* PROMPT *
Stopping at the line that holds "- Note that", repeat the lines below exactly, starting from the very first and including that final line.

* STORED DATA *
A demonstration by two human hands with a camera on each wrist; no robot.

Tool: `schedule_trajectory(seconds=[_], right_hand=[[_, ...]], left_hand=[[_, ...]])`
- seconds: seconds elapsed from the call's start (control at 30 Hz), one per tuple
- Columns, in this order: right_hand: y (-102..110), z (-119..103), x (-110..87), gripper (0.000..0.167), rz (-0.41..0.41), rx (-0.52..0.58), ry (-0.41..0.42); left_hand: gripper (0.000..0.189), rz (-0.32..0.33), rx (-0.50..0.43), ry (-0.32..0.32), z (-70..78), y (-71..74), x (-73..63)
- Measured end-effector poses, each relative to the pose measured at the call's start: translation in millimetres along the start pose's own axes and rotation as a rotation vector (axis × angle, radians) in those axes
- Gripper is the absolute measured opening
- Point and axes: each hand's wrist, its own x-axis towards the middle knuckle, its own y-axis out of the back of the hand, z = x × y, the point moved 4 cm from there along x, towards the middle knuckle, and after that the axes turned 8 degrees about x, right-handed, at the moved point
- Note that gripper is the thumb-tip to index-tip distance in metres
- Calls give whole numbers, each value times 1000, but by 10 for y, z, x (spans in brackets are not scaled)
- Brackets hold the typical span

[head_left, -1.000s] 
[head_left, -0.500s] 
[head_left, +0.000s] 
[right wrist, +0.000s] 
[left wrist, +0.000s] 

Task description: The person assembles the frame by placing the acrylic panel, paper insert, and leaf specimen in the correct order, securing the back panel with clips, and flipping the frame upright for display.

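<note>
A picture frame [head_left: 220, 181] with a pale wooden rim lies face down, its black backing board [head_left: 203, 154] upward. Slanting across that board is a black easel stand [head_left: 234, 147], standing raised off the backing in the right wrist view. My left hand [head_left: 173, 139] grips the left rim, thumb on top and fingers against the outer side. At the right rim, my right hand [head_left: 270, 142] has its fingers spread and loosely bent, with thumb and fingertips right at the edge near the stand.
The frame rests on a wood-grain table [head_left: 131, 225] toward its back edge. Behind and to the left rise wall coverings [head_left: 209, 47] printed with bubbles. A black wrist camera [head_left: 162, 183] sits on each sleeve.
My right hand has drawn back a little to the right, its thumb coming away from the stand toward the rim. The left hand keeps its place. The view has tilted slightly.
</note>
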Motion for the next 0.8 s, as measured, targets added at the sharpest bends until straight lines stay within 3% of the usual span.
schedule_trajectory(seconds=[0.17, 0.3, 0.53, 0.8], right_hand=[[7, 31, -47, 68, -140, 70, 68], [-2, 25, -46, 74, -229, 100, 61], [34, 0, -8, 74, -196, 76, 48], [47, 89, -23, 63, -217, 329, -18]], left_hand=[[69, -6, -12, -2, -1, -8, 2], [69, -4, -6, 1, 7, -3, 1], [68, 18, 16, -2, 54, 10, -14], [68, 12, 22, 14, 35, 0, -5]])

* ANSWER SPACE *
A demonstration by two human hands with a camera on each wrist; no robot.

Tool: `schedule_trajectory(seconds=[_], right_hand=[[_, ...]], left_hand=[[_, ...]])`
- seconds: seconds elapsed from the call's start (control at 30 Hz), one per tuple
- Columns, in this order: right_hand: y (-102..110), z (-119..103), x (-110..87), gripper (0.000..0.167), rz (-0.41..0.41), rx (-0.52..0.58), ry (-0.41..0.42); left_hand: gripper (0.000..0.189), rz (-0.32..0.33), rx (-0.50..0.43), ry (-0.32..0.32), z (-70..78), y (-71..74), x (-73..63)
- Measured end-effector poses, each relative to the pose measured at the call's start: translation in millimetres along the start pose's own axes and rotation as a rotation vector (axis × angle, radians) in those axes
- Gripper is the absolute measured opening
- Point and axes: each hand's wrist, its own x-axis towards the middle knuckle, its own y-axis out of the back of the hand, z = x × y, the point moved 4 cm from there along x, towards the middle knuckle, and after that the axes turned 8 degrees about x, right-handed, at the moved point
- Note that gripper is the thumb-tip to index-tip distance in metres

Nothing else belongs in this output.